Verständnis beim Land Hessen
Der hessische Kunstminister Boris Rhein (CDU) zeigt Verständnis sowohl für die Kunstaktion als auch für deren Ende: "Dass Kunstprojekte wie die Wiesbaden Biennale umstritten sein können, provozieren und zu Diskussion anregen, gehört zur zeitgenössischen Kunst", sagte er am Mittwoch dem hr.
Die Verantwortung der künstlerischen Inhalte liege bei den Kuratoren, da wolle das Land sich nicht einmischen, die Freiheit der Kunst sei ein hohes Gut. "Wenn allerdings die öffentliche Sicherheit durch solche Kunstprojekte nicht mehr gewährleistet ist, ist es richtig diese zu beenden."
Pöbeleien, Eier und Äpfel
Die Statue hatte für reichlich Wirbel in Wiesbaden gesorgt. Viele Menschen störten sich an der Figur, die Erdogan mit ausgetrecktem Arm und Zeigefinger zeigte, wenn auch aus völlig unterschiedlichen Gründen.
Einige waren der Meinung, die Statue des umstrittenen Politikers habe in Wiesbaden nichts verloren. Viele türkischstämmige Erdogan-Anhänger sahen den Präsidenten verunglimpft. Seine Gegner, darunter viele Kurden, sahen ihn glorifiziert.
Im Laufe des Tages kamen immer mehr Menschen auf den Platz, zuletzt waren es nach Polizeiangaben rund 200 bis 300 Schaulustige. Die Stimmung war aufgeheizt. Manche beschmierten die Statue, andere versuchten, die Schmierereien wieder zu entfernen. Es wurde geschimpft und gepöbelt, Eier und Äpfel flogen. Es gab aber auch einige, die die Kunstaktion grundsätzlich gut fanden, da sie zur Diskussion anrege. Die Polizei war mit rund 100 Beamten vor Ort.
Intendant: "Kunst soll zeigen, wie es ist"
Am Nachmittag hatten sich die verantwortlichen Kuratoren und der Intendant der Wiesbaden Biennale zu Wort gemeldet: "Die Kunst ist dazu da, zu zeigen, wie es ist", sagte Intendant Laufenberg. Wer genau die Skulptur geschaffen hat, wollte er nicht verraten. Nur so viel: Er sei Schweizer.

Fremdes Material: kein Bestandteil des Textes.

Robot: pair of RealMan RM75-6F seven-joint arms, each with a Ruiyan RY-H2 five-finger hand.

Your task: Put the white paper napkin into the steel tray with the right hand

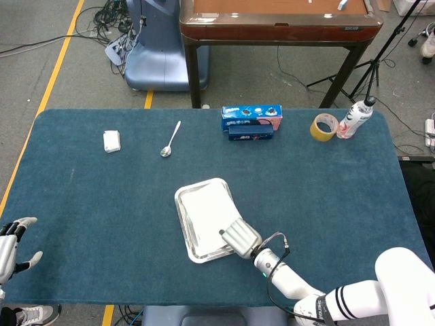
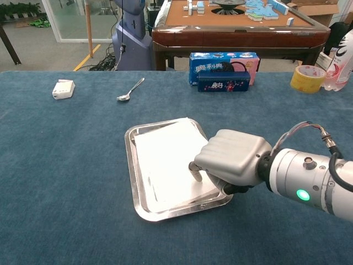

Laufenberg diskutierte vor Ort auf dem Platz der Deutschen Einheit vor der Statue mit Passanten über die Aktion. Einige warfen ihm dabei vor, es handele sich um eine bewusste Provokation, die schon bestehende Konflikte um das Verhältnis zur Türkei und zwischen Erdogan-Anhängern und Gegnern weiter schüre.
"Wenn hier Blut fließt, sind Sie schuld daran", schleuderte ein aufgebrachter Mann den Kuratoren der Biennale, Maria Magdalena Ludewig und Martin Hammer, entgegen. Sie waren nach der Aufregung um die Statue ebenfalls zum Platz gekommen, um mit Passanten zu reden und ihre Aktion zu verteidigen.
Europaministerin: Lage in der Türkei zu ernst
Gegenwind kam auch von Lucia Puttrich (CDU), hessische Ministerin für Europaangelegenheiten: Sie schrieb auf Twitter, Kunst dürfe provozieren, den goldenen Erdogan brauchte trotzdem niemand. "Dafür ist die Lage in der Türkei viel zu ernst." Sie sei befremdet von der Statue und wolle sich gerne an der Diskussion beteiligen, wenn die Künstler sich zu ihrem Werk geäußert haben.
Das Ordnungsamt war vom Aufstellen der Figur unterrichtet worden, die Aktion war genehmigt. Allerdings will die Stadt laut einer Mitteilung vorab nur von einer "menschenähnlichen Statue" gewusst haben, nicht aber, dass sie den türkischen Staatspräsidenten zeigt.
Schon am Dienstagmorgen hatte sich der Magistrat mit der Kunstaktion beschäftigt. Die Biennale wolle unter dem Titel "Bad News" provozieren, es sei klar gewesen, dass das auch diskussionswürdige Aktionen bedeute, hieß es zunächst. Dabei wurde noch entschieden: Erdogan darf bleiben, im Sinne der Kunstfreiheit - es sei denn, die öffentliche Sicherheit werde gefährdet. Dieser Punkt war nach 24 Stunden erreicht.
Was mit der Statue nun passiert - darüber wollen die Biennale-Organisatoren in den kommenden Tagen beraten.